Task description: Word for word, print all of the entries below.

Dataset records:
-- Opening Marker --

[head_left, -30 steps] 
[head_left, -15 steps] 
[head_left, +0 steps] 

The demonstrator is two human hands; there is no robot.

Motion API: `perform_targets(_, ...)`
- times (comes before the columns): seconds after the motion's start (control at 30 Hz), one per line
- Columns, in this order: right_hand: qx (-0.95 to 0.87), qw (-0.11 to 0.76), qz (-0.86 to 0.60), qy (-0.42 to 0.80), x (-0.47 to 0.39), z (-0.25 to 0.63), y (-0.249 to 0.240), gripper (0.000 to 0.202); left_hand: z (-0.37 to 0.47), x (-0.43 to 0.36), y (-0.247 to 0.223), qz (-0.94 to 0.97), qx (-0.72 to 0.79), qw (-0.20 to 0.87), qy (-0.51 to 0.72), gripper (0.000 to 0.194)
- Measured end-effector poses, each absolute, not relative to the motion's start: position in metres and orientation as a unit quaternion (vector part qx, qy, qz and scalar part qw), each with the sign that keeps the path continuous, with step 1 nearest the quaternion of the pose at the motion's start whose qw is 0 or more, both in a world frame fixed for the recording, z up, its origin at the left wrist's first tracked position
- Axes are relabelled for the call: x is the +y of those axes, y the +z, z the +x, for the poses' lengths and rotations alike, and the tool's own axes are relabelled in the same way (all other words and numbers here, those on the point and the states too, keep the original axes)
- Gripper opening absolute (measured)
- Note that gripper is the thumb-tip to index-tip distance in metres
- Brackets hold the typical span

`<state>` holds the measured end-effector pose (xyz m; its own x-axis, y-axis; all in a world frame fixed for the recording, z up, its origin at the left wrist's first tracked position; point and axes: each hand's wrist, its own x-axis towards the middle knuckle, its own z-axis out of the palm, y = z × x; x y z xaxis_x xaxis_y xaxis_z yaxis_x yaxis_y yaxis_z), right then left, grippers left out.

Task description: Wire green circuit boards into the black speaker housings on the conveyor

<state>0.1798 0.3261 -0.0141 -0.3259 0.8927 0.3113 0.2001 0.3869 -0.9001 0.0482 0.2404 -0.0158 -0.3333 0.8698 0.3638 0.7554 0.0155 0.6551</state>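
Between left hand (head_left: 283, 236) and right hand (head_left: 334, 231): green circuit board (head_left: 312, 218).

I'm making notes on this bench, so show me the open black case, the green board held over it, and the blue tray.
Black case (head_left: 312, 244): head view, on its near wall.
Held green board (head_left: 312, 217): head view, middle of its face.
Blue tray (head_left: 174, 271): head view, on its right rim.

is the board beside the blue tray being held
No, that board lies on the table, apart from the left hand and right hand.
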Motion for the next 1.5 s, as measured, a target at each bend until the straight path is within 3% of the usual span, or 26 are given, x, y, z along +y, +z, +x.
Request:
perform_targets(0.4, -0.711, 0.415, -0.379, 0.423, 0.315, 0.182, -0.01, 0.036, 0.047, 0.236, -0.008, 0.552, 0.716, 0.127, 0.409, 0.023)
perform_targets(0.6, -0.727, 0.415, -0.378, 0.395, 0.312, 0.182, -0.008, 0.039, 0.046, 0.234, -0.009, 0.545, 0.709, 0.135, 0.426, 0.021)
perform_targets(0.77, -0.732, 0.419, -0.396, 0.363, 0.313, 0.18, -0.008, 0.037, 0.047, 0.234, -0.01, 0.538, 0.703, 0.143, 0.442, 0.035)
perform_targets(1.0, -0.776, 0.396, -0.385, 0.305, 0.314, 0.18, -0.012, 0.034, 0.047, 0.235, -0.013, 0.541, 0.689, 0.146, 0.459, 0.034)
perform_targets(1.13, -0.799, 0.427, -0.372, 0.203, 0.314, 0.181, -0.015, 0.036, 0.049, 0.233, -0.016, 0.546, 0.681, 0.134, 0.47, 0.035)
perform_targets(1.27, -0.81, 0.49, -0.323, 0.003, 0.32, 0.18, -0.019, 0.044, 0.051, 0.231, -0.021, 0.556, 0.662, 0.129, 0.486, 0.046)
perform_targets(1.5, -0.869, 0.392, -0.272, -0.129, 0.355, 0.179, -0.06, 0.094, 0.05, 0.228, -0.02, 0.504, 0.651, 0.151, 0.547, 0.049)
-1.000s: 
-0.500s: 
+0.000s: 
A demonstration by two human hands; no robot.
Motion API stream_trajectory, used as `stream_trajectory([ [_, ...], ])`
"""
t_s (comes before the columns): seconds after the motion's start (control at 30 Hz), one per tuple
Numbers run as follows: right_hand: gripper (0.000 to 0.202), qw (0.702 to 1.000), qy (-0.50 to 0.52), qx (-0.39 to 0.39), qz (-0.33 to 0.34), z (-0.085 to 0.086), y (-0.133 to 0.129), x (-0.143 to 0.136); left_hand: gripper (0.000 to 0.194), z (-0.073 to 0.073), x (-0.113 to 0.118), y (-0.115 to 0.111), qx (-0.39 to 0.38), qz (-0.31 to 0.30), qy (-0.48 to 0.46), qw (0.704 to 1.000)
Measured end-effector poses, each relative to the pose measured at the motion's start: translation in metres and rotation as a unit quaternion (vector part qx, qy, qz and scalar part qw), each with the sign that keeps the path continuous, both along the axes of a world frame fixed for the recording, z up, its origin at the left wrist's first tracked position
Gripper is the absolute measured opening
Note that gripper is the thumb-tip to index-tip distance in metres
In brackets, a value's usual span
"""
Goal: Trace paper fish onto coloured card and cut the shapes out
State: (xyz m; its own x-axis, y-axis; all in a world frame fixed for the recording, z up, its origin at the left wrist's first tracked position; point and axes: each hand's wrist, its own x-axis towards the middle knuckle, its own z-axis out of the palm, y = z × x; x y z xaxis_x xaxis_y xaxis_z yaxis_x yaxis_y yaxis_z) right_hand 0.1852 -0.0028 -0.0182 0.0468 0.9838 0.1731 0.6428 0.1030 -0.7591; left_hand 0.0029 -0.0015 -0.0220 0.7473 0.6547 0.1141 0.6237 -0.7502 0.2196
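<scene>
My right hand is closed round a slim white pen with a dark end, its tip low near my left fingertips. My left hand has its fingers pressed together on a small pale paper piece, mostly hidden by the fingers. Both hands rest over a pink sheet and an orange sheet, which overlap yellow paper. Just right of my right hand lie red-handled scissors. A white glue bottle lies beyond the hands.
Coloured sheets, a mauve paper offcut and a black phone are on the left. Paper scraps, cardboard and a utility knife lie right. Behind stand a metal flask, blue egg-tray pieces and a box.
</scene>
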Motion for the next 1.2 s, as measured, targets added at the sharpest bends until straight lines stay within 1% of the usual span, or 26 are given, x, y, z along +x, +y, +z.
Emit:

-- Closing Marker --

Output of the exercise:
[head_left, -30 steps] 
[head_left, -15 steps] 
[head_left, +0 steps] 

The demonstrator is two human hands; there is no robot.

Motion API: `perform_targets(_, ...)`
- times (comes before the columns): seconds after the motion's start (control at 30 Hz), one per line
- Columns, in this order: right_hand: qx (-0.95 to 0.87), qw (-0.11 to 0.76), qz (-0.86 to 0.60), qy (-0.42 to 0.80), x (-0.47 to 0.39), z (-0.25 to 0.63), y (-0.249 to 0.240), gripper (0.000 to 0.202); left_hand: z (-0.37 to 0.47), x (-0.43 to 0.36), y (-0.247 to 0.223), qz (-0.94 to 0.97), qx (-0.72 to 0.79), qw (-0.20 to 0.87), qy (-0.51 to 0.72), gripper (0.000 to 0.194)
- Measured end-effector poses, each absolute, not relative to the motion's start: position in metres and orientation as a unit quaternion (vector part qx, qy, qz and scalar part qw), each with the sign that keeps the path continuous, with step 1 nearest the quaternion of the pose at the motion's start whose qw is 0 or more, both in a world frame fixed for the recording, z up, its origin at the left wrist's first tracked position
- Axes are relabelled for the call: x is the +y of those axes, y the +z, z the +x, for the poses' lengths and rotations alike, and the tool's own axes are relabelled in the same way (all other words and numbers here, those on the point and the states too, keep the original axes)
- Gripper opening absolute (measured)
- Note that gripper is the thumb-tip to index-tip distance in metres
- Brackets hold the typical span

`<state>` holds the measured end-effector pose (xyz m; its own x-axis, y-axis; all in a world frame fixed for the recording, z up, its origin at the left wrist's first tracked position; point and axes: each hand's wrist, its own x-axis towards the middle knuckle, its own z-axis out of the palm, y = z × x; x y z xaxis_x xaxis_y xaxis_z yaxis_x yaxis_y yaxis_z), right then left, grippers left out.

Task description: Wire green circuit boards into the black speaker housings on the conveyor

<state>0.1798 0.3261 -0.0141 -0.3259 0.8927 0.3113 0.2001 0.3869 -0.9001 0.0482 0.2404 -0.0158 -0.3333 0.8698 0.3638 0.7554 0.0155 0.6551</state>
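Between left hand (head_left: 283, 236) and right hand (head_left: 334, 231): green circuit board (head_left: 312, 218).

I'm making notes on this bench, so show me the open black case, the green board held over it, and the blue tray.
Black case (head_left: 312, 244): head view, on its near wall.
Held green board (head_left: 312, 217): head view, middle of its face.
Blue tray (head_left: 174, 271): head view, on its right rim.

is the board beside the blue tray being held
No, that board lies on the table, apart from the left hand and right hand.
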Motion for the next 1.5 s, as measured, a target at each bend until the straight path is within 3% of the usual span, or 26 are given, x, y, z along +y, +z, +x.
Request:
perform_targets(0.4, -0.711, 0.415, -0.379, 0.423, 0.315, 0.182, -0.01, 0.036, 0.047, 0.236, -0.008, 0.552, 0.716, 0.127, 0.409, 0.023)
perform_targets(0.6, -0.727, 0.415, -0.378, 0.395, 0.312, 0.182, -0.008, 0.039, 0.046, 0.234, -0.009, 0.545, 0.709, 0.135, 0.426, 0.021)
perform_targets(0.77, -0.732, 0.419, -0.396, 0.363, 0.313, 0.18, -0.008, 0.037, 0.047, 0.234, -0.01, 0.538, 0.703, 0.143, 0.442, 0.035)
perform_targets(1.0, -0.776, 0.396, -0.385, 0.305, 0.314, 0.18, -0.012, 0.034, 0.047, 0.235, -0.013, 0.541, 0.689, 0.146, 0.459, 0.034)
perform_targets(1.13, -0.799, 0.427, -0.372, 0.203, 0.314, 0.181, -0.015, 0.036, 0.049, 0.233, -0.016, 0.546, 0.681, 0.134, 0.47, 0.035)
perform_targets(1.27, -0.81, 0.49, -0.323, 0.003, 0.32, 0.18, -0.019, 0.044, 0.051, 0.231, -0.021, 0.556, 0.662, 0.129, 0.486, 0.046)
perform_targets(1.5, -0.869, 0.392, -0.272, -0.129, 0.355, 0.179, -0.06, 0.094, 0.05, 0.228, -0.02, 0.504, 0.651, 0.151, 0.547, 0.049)
-1.000s: 
-0.500s: 
+0.000s: 
A demonstration by two human hands; no robot.
Motion API stream_trajectory, used as `stream_trajectory([ [_, ...], ])`
"""
t_s (comes before the columns): seconds after the motion's start (control at 30 Hz), one per tuple
Numbers run as follows: right_hand: gripper (0.000 to 0.202), qw (0.702 to 1.000), qy (-0.50 to 0.52), qx (-0.39 to 0.39), qz (-0.33 to 0.34), z (-0.085 to 0.086), y (-0.133 to 0.129), x (-0.143 to 0.136); left_hand: gripper (0.000 to 0.194), z (-0.073 to 0.073), x (-0.113 to 0.118), y (-0.115 to 0.111), qx (-0.39 to 0.38), qz (-0.31 to 0.30), qy (-0.48 to 0.46), qw (0.704 to 1.000)
Measured end-effector poses, each relative to the pose measured at the motion's start: translation in metres and rotation as a unit quaternion (vector part qx, qy, qz and scalar part qw), each with the sign that keeps the path continuous, both along the axes of a world frame fixed for the recording, z up, its origin at the left wrist's first tracked position
Gripper is the absolute measured opening
Note that gripper is the thumb-tip to index-tip distance in metres
In brackets, a value's usual span
"""
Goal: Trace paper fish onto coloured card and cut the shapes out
State: (xyz m; its own x-axis, y-axis; all in a world frame fixed for the recording, z up, its origin at the left wrist's first tracked position; point and axes: each hand's wrist, its own x-axis towards the middle knuckle, its own z-axis out of the palm, y = z × x; x y z xaxis_x xaxis_y xaxis_z yaxis_x yaxis_y yaxis_z) right_hand 0.1852 -0.0028 -0.0182 0.0468 0.9838 0.1731 0.6428 0.1030 -0.7591; left_hand 0.0029 -0.0015 -0.0220 0.7473 0.6547 0.1141 0.6237 -0.7502 0.2196
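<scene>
My right hand is closed round a slim white pen with a dark end, its tip low near my left fingertips. My left hand has its fingers pressed together on a small pale paper piece, mostly hidden by the fingers. Both hands rest over a pink sheet and an orange sheet, which overlap yellow paper. Just right of my right hand lie red-handled scissors. A white glue bottle lies beyond the hands.
Coloured sheets, a mauve paper offcut and a black phone are on the left. Paper scraps, cardboard and a utility knife lie right. Behind stand a metal flask, blue egg-tray pieces and a box.
</scene>
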Motion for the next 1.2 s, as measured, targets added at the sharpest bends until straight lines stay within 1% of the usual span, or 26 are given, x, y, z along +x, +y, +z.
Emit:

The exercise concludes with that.